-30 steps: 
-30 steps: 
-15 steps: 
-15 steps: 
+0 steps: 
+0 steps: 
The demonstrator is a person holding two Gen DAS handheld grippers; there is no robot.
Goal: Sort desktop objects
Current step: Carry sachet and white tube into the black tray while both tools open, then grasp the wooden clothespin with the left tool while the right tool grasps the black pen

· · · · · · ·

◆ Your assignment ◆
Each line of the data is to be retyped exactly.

◆ Task solution ◆
-30 steps: 
-30 steps: 
-15 steps: 
-15 steps: 
+0 steps: 
+0 steps: 
The demonstrator is a person holding two Gen DAS handheld grippers; there is no robot.
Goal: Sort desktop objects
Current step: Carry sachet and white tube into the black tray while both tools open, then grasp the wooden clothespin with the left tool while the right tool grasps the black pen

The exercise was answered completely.